La professione di sceneggiatore sta alla base di ogni storia raccontata su uno schermo: si descrive la realtà, si inventano racconti, si mescola la verità con la bugia, ma davanti a un tribunale di Stato, non si può giocare con il linguaggio o con le vite degli altri. Trumbo si trova di fronte ad una scelta etica e avrà il coraggio di opporsi ad una moderna inquisizione, consapevole (o forse non tanto) di doverne poi pagare a caro prezzo tutte le conseguenze.
Una parabola, quella narrata da Jay Roach, con il suo lavoro intitolato L’ultima parola. La vera storia di Dalton Trumbo, che ha molte attinenze con la nostra attualità: quanti hanno perso il lavoro – o addirittura la vita – per aver manifestato chiaramente e in pubblico la loro appartenenza politica, quanti sono stati perseguitati e mandati in esilio?
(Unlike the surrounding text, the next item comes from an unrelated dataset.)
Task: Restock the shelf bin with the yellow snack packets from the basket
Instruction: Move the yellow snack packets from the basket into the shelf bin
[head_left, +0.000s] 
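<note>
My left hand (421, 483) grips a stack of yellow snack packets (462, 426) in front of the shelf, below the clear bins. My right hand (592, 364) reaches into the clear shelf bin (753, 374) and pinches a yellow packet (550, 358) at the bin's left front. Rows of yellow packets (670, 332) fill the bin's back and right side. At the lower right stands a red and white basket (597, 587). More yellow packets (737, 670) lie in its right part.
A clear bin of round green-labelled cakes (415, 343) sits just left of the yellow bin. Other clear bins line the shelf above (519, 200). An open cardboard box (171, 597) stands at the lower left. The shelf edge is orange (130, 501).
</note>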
Il film è ambientato all’epoca dei fatti, subito dopo la seconda guerra mondiale: molti artisti e cineasti scelgono di diventare delatori pur di mantenere il prestigio (pensiamo a Elia Kazan), ma Trumbo – fronte corrucciata, sguardo indisponente e sigaretta perennemente in bocca, grazie alla bella faccia di Bryan Cranston – accetta il sospetto di essere comunista, come se fosse l’onta peggiore del mondo, attraversa il carcere, perde la fama, ma non rinuncia alla propria integrità.
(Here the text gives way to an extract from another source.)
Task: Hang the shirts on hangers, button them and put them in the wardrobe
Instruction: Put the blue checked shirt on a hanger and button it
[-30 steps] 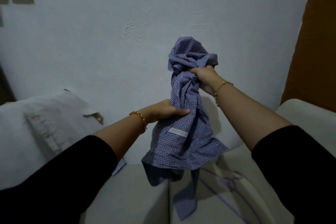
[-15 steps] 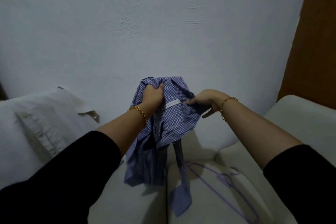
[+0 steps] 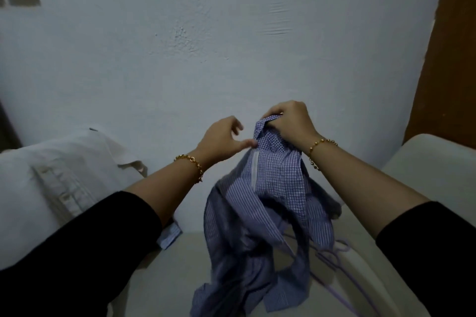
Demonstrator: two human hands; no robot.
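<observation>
Count recorded: one blue checked shirt point(image 3: 273, 188); one white shirt point(image 3: 64, 175); two gold bracelets point(image 3: 192, 162) point(image 3: 320, 145); one lilac hanger point(image 3: 334, 252) confirmed, any further ones indistinguishable.

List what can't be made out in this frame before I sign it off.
Head view only.
The purple hanger: mostly covered by the blue checked shirt; its hook is unclear.
That shirt's buttons: lost in bunched folds, too small.
Fingertips of the right hand: buried in the collar.
The brown panel: cut off by the right edge; wardrobe or door, cannot tell.
The white shirt: lower part behind the left sleeve.
</observation>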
Pochi sono stati quelli che, come lui, hanno considerato le udienze del Comitato per le attività antiamericane una violazione dei diritti civili e pochi, come lui, hanno disceso la parabola fino in fondo. Eppure Trumbo sarà lo scenaggiatore di uno dei film più amati da tutto il pubblico mondiale e dalla critica: Vacanze romane, del 1953.
Una storia personale – l’amore incondizionato della moglie, l’attaccamento per i figli, le piccole manie come quella di scrivere immerso nella vasca da bagno, le debolezze (i fiumi di alcoll per liberare idee e creatività) – che si intreccia alla grande Storia; un uomo, in fondo, comune che perde l’eccezionalità del proprio tenore di vita a favore del Bene collettivo. Oltre alla burocrazia e alla politica, infine, è da sottolineare la bravura di Helen Miller che qui, con le sue capigliature colorate ed eccentriche, impersona chiaramente quella stampa mediocre, a caccia solo di gossip e scoop che accompagna, anche oggi, la nostra superficiale quotidianità.
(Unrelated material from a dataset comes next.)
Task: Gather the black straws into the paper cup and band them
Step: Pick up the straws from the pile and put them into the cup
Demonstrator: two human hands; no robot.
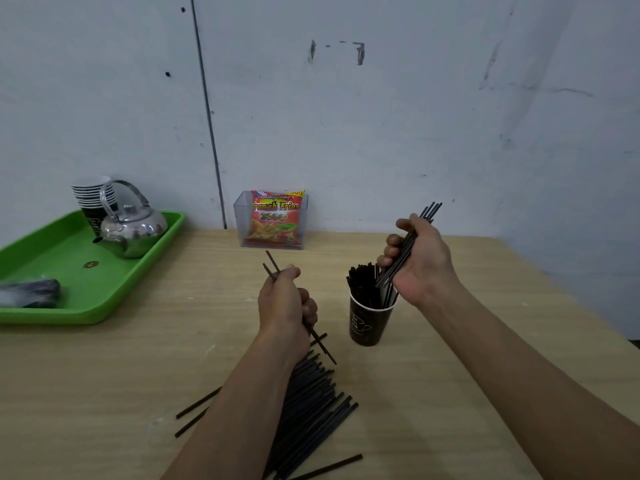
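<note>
— Wooden table (pixel 450 393) against grey scuffed wall (pixel 381 133). Contents?
— Green tray (pixel 69 258) far left, bearing a kettle (pixel 133 230). Loose straw pile (pixel 311 410) at the near edge, under the left forearm.
— Hands?
— Right hand (pixel 419 261) grips a tilted straw bundle (pixel 429 211) just above the paper cup (pixel 367 323), which stands upright, part-filled with straws. Left hand (pixel 284 306), just left of the cup, pinches two straws (pixel 272 261).
</note>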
Il film esce nelle sale proprio in questo periodo, quando è in atto la feroce campagna elettorale per la presidenza degli Stati Uniti: Hillary Clinton parla di ideali e di diritti e si confronta con un Donald Trump, tutto slogan e volgarità. Chissà che sceneggiatura avrebbe scritto Trumbo a partire dalla elezione del primo presidente nero e della prima candidata donna.
Qui il trailer del film:
Ci sono voluti circa 60 anni per conoscere la storia di Trumbo, ciò conferma che la libertà negli States ha due facce. Con un soggetto del genere sarebbe stato impossibile fare um brutto film. Un uomo grande in un piccolo paese.